Take the entries below and print only the lines from the one with "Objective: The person" through the one with "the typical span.", exactly as they stand, both ends included.

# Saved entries

####################

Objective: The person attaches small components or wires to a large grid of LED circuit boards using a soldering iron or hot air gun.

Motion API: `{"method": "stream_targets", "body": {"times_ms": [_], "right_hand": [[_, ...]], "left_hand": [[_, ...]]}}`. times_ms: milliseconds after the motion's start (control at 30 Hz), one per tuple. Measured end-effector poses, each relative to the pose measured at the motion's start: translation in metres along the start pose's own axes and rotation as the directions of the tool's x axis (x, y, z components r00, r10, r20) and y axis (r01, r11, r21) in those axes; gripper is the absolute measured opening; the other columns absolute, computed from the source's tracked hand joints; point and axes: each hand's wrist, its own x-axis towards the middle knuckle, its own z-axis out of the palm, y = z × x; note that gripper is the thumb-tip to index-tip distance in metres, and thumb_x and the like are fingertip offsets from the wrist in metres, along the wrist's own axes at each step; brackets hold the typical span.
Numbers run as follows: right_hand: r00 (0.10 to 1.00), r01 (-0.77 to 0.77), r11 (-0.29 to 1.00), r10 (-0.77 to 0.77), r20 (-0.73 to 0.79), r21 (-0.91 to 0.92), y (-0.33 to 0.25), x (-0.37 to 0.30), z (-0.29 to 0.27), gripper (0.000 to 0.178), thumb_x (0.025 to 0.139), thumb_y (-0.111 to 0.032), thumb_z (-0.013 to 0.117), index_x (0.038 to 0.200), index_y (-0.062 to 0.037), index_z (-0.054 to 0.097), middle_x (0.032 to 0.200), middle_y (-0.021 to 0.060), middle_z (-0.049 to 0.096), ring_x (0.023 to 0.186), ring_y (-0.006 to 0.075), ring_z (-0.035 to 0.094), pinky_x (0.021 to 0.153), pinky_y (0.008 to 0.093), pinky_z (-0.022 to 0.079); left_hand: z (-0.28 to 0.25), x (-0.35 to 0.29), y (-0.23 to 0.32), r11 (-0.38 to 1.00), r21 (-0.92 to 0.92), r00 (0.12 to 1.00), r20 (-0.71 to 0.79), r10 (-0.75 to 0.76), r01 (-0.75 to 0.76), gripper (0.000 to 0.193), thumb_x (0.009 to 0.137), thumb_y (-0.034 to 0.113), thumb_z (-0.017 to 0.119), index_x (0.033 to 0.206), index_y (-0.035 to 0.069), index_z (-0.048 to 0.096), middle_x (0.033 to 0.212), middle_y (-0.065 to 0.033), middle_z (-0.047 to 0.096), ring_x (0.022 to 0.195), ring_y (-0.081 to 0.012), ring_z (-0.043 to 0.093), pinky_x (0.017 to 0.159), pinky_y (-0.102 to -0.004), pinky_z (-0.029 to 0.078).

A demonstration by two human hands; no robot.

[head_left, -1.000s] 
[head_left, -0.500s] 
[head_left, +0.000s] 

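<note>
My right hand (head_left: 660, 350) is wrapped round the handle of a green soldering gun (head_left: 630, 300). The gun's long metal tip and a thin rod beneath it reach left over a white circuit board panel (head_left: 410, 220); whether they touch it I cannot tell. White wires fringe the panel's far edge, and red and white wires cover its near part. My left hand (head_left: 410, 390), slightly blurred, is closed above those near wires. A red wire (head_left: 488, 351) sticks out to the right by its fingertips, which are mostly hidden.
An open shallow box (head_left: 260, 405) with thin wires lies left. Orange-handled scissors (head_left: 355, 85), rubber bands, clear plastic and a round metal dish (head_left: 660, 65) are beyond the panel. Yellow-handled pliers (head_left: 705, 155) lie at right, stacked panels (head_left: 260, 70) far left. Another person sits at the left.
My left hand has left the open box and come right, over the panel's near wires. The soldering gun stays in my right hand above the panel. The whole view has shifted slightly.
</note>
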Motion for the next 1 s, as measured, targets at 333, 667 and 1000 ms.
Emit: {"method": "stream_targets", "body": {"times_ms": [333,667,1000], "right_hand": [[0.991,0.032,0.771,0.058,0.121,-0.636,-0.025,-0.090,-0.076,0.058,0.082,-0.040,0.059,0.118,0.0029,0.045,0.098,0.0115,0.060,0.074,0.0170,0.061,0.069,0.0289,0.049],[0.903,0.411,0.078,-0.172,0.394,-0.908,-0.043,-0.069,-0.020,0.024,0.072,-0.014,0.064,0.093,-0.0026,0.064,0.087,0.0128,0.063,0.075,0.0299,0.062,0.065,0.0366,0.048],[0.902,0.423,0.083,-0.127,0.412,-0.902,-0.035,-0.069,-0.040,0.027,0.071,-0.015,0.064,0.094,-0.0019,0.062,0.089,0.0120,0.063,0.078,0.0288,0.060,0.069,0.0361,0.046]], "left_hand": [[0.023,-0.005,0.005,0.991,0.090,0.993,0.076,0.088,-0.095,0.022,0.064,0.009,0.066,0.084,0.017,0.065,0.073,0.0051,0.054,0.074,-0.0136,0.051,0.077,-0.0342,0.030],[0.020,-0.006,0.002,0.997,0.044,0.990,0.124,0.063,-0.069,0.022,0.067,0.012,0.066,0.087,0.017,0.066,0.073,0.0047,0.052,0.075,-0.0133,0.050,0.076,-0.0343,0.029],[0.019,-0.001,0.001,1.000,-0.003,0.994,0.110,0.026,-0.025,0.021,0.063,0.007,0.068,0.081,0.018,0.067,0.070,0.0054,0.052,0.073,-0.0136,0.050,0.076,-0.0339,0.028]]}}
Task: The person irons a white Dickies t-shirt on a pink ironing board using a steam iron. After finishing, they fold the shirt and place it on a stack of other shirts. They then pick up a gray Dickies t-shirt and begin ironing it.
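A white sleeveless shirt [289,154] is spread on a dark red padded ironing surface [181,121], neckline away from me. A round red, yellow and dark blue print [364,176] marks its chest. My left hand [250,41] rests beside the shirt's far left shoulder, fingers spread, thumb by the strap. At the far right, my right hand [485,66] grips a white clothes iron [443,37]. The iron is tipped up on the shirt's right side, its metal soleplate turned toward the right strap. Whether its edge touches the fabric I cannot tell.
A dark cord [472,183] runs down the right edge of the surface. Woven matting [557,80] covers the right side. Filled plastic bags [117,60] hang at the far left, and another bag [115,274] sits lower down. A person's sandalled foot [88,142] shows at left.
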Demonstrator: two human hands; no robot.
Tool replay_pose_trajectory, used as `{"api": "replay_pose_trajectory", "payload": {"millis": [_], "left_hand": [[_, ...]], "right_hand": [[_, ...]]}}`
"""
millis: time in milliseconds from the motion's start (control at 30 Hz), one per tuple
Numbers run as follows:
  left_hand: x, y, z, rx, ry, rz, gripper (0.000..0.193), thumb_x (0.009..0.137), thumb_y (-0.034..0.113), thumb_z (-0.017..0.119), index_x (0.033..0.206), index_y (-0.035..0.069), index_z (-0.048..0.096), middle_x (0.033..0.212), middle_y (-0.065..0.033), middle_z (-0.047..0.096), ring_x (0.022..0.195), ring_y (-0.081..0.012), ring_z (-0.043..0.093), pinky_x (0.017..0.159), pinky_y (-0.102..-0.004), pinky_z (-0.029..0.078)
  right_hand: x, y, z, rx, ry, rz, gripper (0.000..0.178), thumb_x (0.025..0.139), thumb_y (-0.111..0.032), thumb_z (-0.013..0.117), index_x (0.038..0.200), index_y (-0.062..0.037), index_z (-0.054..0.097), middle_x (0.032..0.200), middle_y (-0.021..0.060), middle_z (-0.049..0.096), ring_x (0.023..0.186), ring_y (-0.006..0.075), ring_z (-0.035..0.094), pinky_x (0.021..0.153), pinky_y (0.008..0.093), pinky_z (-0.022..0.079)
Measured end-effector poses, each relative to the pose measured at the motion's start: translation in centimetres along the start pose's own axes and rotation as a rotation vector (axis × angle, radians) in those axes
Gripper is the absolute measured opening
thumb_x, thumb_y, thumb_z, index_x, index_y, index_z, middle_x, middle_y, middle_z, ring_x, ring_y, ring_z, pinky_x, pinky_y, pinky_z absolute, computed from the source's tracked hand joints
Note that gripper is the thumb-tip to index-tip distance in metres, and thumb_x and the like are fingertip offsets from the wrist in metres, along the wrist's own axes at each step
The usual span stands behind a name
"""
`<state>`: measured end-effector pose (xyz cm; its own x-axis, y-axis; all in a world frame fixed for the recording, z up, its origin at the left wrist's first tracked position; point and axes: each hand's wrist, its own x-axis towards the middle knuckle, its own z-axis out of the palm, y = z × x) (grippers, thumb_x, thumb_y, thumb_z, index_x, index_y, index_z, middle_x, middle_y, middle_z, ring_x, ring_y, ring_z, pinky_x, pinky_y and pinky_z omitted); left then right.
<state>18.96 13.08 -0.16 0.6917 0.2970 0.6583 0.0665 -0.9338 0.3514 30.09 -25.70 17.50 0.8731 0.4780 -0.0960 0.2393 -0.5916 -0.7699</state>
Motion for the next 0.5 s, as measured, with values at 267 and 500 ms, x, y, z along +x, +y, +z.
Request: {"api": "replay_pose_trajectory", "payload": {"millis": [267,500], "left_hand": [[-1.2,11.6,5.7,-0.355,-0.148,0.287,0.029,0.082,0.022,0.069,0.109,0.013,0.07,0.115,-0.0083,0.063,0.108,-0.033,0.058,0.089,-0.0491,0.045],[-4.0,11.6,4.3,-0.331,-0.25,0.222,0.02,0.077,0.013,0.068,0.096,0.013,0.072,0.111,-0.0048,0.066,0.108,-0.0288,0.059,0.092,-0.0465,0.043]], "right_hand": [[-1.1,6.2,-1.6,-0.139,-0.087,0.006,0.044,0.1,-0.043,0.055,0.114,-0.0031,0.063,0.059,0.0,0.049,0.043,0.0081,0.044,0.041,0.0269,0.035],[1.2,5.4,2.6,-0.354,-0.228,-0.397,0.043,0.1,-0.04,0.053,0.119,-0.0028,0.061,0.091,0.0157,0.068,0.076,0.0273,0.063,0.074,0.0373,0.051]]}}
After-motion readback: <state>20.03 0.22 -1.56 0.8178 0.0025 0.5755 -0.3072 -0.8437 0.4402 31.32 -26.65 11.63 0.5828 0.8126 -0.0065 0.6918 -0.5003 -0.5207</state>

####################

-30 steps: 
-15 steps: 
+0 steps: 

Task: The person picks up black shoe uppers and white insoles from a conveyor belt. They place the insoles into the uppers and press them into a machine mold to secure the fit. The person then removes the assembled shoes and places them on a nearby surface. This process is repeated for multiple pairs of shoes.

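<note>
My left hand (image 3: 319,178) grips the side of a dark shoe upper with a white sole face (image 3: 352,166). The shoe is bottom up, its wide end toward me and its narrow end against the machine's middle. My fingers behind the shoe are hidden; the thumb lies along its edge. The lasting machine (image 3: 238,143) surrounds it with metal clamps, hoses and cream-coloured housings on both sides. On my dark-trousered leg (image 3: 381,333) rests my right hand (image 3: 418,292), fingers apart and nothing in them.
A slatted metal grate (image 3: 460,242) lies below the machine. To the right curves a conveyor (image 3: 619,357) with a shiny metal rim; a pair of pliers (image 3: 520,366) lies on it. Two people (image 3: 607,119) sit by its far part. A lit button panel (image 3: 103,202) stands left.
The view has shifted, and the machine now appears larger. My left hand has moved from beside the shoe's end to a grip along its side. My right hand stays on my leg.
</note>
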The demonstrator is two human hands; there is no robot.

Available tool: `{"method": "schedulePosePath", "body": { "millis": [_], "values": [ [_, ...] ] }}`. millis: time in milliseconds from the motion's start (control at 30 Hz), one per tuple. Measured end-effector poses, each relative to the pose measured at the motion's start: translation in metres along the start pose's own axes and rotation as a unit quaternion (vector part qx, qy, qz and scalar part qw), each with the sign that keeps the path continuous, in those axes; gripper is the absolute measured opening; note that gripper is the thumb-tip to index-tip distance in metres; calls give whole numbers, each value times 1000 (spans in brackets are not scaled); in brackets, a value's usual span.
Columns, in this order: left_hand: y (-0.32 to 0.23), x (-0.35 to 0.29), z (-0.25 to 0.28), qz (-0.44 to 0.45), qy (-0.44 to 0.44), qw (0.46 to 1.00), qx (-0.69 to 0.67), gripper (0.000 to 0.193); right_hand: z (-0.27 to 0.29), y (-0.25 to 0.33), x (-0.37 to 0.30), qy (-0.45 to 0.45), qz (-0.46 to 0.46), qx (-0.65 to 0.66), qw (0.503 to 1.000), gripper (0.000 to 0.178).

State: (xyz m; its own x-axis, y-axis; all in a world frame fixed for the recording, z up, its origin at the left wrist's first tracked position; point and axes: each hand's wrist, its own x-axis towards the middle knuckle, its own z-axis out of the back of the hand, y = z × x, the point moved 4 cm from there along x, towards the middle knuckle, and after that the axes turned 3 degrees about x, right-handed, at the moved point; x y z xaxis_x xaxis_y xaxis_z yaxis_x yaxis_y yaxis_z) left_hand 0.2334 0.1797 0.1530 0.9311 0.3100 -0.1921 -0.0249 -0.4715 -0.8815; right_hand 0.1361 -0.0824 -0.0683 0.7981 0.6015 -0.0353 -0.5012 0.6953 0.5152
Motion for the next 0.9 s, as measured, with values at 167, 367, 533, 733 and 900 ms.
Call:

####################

# Task answer
Objective: The person attaches small components or wires to a large grid of LED circuit boards using a soldering iron or hot air gun.

Motion API: `{"method": "stream_targets", "body": {"times_ms": [_], "right_hand": [[_, ...]], "left_hand": [[_, ...]]}}`. times_ms: milliseconds after the motion's start (control at 30 Hz), one per tuple. Measured end-effector poses, each relative to the pose measured at the motion's start: translation in metres along the start pose's own axes and rotation as the directions of the tool's x axis (x, y, z components r00, r10, r20) and y axis (r01, r11, r21) in those axes; gripper is the absolute measured opening; the other columns absolute, computed from the source's tracked hand joints; point and axes: each hand's wrist, its own x-axis towards the middle knuckle, its own z-axis out of the palm, y = z × x; note that gripper is the thumb-tip to index-tip distance in metres, and thumb_x and the like are fingertip offsets from the wrist in metres, along the wrist's own axes at each step; brackets hold the typical span.

The output given here is complete.